- Exercise directions
Look for the word "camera" in the data below, and copy every line that holds it.

###

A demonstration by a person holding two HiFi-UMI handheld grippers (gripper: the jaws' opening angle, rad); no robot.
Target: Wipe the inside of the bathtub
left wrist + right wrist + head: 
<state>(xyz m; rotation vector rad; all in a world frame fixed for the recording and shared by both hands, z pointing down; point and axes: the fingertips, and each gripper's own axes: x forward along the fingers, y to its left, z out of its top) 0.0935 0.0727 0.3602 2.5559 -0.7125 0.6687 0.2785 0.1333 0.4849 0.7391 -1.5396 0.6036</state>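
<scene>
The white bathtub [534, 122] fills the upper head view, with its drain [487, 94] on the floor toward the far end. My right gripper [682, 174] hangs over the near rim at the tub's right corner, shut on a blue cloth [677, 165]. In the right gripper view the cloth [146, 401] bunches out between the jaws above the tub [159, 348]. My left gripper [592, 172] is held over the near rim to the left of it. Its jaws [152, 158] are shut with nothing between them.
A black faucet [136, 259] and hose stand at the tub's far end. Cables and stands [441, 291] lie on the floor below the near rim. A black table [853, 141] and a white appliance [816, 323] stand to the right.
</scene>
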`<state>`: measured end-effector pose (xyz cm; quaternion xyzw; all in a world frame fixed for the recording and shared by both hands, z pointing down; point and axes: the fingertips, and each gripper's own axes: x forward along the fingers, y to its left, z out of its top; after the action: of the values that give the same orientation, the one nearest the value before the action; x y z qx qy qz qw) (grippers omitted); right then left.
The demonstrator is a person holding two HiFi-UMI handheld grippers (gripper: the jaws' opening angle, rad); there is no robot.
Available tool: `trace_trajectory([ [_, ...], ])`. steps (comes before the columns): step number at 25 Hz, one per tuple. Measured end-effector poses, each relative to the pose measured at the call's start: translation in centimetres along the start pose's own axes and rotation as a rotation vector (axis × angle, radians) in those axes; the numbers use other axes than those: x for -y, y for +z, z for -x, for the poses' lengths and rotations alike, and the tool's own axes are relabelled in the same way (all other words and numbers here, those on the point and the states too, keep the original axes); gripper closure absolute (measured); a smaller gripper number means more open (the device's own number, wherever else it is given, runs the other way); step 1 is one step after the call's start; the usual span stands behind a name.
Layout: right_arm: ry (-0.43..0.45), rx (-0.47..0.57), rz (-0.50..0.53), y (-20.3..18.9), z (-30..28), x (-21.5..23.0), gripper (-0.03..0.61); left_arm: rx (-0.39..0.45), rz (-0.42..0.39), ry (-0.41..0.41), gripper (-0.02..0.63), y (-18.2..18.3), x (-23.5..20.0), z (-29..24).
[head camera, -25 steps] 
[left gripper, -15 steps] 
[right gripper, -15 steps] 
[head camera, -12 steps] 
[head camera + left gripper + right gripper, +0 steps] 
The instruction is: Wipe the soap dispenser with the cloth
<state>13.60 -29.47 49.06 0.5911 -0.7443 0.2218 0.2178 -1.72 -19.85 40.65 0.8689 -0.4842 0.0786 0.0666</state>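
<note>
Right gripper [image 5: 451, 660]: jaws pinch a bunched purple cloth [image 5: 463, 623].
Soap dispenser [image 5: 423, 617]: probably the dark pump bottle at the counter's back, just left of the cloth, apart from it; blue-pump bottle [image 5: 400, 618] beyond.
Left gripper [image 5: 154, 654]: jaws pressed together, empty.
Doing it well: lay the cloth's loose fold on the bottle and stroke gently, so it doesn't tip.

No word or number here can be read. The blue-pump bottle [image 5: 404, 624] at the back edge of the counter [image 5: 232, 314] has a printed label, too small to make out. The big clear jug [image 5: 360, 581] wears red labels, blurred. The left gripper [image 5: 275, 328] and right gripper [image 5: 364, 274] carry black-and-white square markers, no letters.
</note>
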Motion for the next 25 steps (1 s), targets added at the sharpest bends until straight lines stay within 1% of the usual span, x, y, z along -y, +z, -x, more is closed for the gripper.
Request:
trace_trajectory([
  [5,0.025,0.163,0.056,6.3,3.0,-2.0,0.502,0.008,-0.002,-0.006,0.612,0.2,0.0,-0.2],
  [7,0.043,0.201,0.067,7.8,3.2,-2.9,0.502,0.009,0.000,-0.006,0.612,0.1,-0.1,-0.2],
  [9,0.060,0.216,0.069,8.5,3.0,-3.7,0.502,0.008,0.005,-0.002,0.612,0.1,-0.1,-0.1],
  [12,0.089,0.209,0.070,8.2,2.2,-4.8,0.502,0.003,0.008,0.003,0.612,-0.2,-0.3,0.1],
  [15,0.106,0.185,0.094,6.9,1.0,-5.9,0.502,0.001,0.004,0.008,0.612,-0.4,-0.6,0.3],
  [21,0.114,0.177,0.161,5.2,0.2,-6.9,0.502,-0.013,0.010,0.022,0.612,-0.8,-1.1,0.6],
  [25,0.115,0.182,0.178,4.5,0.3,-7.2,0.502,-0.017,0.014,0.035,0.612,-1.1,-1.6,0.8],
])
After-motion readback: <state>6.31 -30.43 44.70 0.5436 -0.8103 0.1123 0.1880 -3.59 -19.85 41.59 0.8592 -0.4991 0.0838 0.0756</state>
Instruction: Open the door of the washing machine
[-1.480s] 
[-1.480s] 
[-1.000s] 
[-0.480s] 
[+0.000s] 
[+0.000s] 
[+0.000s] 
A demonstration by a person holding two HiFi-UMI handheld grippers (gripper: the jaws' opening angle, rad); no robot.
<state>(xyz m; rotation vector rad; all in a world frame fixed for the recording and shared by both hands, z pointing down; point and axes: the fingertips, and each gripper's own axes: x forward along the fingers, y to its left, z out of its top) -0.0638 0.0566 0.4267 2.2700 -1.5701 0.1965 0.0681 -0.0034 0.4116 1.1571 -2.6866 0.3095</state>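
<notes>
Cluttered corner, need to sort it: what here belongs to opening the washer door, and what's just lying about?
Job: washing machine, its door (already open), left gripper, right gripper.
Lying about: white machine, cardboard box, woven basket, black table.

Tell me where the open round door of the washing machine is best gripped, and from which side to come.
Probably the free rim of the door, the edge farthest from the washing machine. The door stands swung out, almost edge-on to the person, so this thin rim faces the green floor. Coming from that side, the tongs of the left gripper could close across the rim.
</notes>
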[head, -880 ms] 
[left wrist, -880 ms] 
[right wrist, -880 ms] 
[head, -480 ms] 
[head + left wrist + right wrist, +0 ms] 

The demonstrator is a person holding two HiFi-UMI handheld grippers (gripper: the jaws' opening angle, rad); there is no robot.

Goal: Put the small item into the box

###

- Response to the exercise
[head camera, -25 steps] 
[head camera, -12 steps] 
[head camera + left gripper + right gripper, +0 steps] 

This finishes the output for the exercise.